• WHAT YOU WILL DO
Each of the lines below must be retyped character for character.

• PROVIDED DATA
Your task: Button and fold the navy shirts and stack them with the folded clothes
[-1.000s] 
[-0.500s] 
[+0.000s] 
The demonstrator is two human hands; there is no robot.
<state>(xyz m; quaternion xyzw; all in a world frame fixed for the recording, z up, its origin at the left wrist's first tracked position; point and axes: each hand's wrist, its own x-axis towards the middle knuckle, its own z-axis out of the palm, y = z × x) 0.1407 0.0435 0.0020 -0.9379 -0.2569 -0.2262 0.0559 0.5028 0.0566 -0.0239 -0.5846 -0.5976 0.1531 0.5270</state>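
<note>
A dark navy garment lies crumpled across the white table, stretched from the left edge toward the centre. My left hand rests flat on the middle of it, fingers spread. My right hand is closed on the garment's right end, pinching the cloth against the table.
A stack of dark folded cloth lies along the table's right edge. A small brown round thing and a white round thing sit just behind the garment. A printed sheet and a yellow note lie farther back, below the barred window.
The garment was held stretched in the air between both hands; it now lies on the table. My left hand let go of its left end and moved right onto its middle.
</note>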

• RESPONSE AREA
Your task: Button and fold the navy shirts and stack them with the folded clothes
[-1.000s] 
[-0.500s] 
[+0.000s] 
The demonstrator is two human hands; there is no robot.
<state>(xyz m; quaternion xyzw; all in a world frame fixed for the recording, z up, its origin at the left wrist's first tracked position; point and axes: each hand's wrist, its own x-axis towards the middle knuckle, its own z-axis out of the palm, y = z × x) 0.1407 0.0435 0.0020 -0.9379 -0.2569 -0.2262 0.0559 0.5028 0.0566 -0.0239 -0.5846 -0.5976 0.1531 0.5270</state>
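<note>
A dark navy garment lies crumpled across the white table, stretched from the left edge toward the centre. My left hand rests flat on the middle of it, fingers spread. My right hand is closed on the garment's right end, pinching the cloth against the table.
A stack of dark folded cloth lies along the table's right edge. A small brown round thing and a white round thing sit just behind the garment. A printed sheet and a yellow note lie farther back, below the barred window.
The garment was held stretched in the air between both hands; it now lies on the table. My left hand let go of its left end and moved right onto its middle.
</note>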

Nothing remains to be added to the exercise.